Folic acid’s proven ability to prevent birth defects spurred the United States, in the late 1990s, to require manufacturers of grain products to fortify their foods with the vitamin, according to Harvard Health.

Researchers have studied folic acid over the years to measure its effectiveness against a slew of other conditions, including colon cancer, Alzheimer’s, and heart disease. However, for every study that claims benefit, another study finds none.

A controversy around folic acid benefits continues among medical professionals.

For example, The American Cancer Society reports that a study of women taking more than .4 milligrams—the federally recommended amount—experienced a decreased risk of colon cancer. However, after the government began requiring that certain foods be fortified, colon cancer rates increased, according to Harvard Health. A 2013 analysis of 13 clinical studies published in The Lancet, a leading medical journal, found folic acid made no difference on multiple types of cancer over five years.

Results are similarly mixed for Alzheimer’s disease. A study conducted by researchers in the Netherlands compared men and women taking folic acid to a group taking a placebo. The group taking the supplement outperformed the placebo group on tests that measured brain performance. However, a review of eight clinical trials found folic acid had no impact on cognitive functioning, leading one Mayo Clinic doctor to conclude that folic acid does not definitively ward against Alzheimer’s.

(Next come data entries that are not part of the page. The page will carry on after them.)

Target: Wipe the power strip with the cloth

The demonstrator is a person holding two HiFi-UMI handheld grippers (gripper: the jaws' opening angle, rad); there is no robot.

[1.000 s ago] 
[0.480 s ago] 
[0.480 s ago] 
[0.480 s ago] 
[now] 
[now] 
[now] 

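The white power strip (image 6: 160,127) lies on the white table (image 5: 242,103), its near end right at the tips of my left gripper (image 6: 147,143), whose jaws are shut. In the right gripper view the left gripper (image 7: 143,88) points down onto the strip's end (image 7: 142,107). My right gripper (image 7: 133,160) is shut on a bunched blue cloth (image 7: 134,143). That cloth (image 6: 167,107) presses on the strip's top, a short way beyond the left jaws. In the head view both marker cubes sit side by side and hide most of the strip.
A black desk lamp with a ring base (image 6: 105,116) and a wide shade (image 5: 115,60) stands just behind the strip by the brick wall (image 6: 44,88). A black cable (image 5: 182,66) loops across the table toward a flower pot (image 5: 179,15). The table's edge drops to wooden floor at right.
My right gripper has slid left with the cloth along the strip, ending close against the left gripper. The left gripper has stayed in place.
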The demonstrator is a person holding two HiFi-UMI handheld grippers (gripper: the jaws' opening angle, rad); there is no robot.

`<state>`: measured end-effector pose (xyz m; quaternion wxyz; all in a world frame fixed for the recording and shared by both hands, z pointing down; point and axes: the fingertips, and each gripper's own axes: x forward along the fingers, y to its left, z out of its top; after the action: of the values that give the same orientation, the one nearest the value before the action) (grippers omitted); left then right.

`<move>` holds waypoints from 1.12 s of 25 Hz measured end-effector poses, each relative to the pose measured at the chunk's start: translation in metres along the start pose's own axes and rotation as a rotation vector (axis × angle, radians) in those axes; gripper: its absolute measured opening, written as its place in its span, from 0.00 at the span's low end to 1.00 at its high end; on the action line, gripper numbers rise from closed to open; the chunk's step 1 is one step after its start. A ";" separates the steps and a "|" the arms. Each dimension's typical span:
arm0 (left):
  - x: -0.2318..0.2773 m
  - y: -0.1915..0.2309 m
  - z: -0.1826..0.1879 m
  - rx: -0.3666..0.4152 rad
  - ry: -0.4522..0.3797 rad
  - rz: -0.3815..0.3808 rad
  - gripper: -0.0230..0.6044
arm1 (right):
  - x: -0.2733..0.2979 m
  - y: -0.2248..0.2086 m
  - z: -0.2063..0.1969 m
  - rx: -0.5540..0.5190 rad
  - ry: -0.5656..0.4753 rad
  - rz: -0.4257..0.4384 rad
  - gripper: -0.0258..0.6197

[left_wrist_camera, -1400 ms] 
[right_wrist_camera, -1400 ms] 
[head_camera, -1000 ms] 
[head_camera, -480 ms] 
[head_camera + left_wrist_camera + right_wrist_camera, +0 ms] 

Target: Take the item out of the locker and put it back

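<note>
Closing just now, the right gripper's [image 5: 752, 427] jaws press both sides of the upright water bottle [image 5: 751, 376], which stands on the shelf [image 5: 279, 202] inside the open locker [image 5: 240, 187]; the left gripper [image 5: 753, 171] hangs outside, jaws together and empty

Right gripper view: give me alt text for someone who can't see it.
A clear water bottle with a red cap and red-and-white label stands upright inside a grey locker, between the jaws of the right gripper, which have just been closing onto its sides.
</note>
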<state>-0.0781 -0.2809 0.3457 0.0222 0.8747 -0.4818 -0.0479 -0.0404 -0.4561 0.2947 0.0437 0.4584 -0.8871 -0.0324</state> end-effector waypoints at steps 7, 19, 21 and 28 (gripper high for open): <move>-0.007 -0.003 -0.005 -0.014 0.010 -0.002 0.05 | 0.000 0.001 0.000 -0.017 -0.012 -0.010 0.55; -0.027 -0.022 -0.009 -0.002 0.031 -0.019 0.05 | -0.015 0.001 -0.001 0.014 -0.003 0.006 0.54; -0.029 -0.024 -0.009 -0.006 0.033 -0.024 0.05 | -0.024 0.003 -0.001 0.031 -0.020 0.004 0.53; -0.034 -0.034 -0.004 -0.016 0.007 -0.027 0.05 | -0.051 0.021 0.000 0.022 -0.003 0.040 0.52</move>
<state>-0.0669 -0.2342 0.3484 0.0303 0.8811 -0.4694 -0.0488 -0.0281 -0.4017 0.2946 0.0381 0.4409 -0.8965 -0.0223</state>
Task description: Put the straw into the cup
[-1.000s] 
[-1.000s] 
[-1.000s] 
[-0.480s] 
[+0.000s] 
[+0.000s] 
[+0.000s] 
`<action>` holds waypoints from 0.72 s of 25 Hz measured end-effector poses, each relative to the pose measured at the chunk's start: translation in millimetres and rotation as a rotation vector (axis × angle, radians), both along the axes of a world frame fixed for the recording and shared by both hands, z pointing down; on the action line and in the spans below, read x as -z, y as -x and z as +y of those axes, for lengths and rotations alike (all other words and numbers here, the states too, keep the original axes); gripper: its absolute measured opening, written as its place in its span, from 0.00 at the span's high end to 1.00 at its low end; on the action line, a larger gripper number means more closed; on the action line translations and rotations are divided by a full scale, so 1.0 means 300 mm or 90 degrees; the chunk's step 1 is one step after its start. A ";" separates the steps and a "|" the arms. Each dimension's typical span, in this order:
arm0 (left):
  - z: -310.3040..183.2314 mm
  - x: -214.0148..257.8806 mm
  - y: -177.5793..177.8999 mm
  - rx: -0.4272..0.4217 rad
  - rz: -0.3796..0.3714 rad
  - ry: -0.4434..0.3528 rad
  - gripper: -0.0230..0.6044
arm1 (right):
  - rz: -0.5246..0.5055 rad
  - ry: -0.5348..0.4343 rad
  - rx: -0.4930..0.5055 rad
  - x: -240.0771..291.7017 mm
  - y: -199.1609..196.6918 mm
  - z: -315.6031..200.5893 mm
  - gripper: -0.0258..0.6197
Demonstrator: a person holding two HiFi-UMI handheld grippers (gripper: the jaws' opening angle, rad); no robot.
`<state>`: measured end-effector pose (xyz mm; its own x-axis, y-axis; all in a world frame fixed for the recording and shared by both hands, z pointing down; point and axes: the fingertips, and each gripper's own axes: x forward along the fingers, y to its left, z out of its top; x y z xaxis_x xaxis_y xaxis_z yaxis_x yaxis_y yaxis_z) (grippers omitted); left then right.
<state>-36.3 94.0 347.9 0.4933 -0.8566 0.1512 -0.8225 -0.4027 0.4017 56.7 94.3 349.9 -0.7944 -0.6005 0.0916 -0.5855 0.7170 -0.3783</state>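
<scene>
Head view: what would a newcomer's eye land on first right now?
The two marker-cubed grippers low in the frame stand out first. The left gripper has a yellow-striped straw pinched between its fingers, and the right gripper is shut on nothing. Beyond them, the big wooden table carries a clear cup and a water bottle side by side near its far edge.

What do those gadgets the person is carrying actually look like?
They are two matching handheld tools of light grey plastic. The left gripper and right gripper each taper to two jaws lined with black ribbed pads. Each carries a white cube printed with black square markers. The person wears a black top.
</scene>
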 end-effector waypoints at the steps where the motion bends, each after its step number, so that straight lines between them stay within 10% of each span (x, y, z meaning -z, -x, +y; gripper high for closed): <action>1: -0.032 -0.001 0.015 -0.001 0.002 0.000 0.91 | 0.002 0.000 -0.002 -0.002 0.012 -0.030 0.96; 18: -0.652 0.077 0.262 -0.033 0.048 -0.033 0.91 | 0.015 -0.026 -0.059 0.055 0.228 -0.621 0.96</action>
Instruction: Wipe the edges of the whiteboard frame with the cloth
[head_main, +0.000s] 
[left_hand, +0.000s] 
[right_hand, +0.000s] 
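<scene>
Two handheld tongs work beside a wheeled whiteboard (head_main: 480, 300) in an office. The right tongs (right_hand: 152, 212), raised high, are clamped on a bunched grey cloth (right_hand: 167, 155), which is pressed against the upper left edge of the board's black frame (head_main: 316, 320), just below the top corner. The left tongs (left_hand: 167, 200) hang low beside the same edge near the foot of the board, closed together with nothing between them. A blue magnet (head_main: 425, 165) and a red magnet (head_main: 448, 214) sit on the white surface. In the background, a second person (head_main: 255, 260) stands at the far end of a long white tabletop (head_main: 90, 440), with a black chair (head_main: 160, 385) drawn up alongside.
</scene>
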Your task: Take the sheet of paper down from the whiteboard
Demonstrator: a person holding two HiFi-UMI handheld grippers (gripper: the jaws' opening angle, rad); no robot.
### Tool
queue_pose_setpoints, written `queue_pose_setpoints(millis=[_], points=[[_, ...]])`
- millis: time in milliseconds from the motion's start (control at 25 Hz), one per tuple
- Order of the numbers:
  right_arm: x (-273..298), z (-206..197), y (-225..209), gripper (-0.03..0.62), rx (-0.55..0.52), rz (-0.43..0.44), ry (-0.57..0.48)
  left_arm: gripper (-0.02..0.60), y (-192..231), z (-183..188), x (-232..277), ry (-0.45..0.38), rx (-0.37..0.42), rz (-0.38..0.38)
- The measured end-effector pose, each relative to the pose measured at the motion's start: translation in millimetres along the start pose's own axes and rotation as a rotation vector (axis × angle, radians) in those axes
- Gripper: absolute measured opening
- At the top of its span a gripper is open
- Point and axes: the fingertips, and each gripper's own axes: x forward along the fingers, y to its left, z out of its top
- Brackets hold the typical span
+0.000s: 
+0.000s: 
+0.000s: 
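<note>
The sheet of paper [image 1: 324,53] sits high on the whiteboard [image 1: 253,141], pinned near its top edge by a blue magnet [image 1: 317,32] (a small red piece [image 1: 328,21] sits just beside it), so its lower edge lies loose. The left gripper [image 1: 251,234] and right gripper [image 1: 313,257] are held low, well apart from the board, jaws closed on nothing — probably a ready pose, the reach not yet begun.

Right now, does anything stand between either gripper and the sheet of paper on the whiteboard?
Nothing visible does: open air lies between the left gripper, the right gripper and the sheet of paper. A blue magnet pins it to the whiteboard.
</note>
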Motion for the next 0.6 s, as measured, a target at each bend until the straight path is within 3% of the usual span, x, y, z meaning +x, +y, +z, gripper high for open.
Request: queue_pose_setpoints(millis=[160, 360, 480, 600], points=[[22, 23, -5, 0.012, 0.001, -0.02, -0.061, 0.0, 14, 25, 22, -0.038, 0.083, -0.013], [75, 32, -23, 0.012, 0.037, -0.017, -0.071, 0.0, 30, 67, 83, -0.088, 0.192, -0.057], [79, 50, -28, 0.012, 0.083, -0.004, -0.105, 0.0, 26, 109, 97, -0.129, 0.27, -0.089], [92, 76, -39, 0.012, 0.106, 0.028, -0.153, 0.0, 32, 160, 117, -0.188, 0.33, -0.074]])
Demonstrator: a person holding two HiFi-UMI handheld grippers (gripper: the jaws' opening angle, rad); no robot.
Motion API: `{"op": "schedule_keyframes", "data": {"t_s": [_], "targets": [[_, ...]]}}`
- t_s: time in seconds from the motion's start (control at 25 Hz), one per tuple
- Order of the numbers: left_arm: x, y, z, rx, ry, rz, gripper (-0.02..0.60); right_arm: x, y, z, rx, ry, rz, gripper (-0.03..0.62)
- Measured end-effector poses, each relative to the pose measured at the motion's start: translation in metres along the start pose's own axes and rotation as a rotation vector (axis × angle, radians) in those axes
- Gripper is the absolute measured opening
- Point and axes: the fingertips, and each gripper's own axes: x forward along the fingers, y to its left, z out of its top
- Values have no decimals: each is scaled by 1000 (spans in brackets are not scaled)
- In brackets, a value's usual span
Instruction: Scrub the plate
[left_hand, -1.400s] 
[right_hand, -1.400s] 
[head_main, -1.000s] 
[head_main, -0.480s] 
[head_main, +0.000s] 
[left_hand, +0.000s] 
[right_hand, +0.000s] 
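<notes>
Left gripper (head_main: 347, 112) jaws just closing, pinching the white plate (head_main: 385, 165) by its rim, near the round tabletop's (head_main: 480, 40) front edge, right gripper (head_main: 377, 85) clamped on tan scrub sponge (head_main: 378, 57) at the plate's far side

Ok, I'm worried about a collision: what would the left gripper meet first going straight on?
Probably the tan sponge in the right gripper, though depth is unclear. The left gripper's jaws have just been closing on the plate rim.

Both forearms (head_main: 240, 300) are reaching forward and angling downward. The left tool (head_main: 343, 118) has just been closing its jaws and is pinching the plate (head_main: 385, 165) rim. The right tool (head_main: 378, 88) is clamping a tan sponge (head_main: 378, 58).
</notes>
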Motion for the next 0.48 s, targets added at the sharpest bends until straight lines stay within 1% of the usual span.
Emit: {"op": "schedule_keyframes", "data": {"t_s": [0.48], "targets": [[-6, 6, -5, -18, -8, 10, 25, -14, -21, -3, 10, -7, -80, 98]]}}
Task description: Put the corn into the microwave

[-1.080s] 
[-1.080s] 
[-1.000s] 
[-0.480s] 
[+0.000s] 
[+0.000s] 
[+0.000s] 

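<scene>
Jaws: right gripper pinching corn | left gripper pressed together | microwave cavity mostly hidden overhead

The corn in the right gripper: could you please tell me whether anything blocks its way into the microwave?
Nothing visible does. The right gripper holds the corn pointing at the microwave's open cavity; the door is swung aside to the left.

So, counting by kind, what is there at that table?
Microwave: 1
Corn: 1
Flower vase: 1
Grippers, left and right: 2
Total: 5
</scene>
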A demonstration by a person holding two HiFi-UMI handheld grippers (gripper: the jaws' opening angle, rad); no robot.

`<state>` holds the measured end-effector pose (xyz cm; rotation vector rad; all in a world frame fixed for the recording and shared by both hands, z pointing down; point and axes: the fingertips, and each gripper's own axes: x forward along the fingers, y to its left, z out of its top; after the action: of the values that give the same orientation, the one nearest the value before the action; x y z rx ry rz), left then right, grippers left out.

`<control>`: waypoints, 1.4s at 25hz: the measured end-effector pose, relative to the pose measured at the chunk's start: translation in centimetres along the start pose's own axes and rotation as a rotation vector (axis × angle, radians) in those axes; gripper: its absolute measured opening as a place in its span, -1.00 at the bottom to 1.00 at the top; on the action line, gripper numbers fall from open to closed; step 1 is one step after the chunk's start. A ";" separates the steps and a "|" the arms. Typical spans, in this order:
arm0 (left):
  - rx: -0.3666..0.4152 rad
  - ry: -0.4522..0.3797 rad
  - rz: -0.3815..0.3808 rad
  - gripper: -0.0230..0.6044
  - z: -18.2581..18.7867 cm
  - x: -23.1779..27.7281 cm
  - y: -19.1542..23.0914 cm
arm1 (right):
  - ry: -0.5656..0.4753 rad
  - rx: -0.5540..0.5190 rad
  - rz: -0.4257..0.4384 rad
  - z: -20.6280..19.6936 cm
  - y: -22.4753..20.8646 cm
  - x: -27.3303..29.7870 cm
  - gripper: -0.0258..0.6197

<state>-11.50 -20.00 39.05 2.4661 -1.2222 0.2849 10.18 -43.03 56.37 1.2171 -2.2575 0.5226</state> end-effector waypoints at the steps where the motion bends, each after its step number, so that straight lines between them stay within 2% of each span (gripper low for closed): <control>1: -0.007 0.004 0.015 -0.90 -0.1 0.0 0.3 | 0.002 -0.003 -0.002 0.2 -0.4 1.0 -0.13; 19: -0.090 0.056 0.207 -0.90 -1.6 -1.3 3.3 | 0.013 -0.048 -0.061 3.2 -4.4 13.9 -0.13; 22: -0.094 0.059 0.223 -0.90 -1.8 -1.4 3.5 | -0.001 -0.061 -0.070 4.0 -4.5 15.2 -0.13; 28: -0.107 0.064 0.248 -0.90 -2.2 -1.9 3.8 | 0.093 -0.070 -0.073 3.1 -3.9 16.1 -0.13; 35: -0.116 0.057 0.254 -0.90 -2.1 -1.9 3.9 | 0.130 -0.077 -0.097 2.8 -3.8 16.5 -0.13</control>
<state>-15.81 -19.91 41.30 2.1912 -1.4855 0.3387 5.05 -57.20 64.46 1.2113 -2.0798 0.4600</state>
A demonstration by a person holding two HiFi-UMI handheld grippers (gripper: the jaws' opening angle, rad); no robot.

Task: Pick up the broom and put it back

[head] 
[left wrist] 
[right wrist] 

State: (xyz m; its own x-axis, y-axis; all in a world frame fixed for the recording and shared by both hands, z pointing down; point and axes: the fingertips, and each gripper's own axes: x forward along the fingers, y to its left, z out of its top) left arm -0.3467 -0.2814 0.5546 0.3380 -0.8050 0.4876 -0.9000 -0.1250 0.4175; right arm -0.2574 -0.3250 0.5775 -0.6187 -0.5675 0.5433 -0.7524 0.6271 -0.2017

Researchers are similarly divided on folic acid’s impact on heart disease. The American Nutrition Association recommends taking folic acid to lower your risk of heart disease. Meanwhile, The American Heart Association does not recommend folic acid to reduce risk. Instead, it recommends eating a diet full of fruits, vegetables, and other nutritious foods.

Despite the folic acid controversy, researchers agree pregnant women benefit.

This one recommendation has stayed constant. The Centers for Disease Control and Prevention (CDC) recommends that women planning to become pregnant take .4 milligrams of folic acid daily to prevent major birth defects. Taking the supplement before pregnancy begins is key because spine and brain birth defects form very early in pregnancy, often before a woman knows that she’s pregnant.

Do you take a folic acid supplement to stay healthy?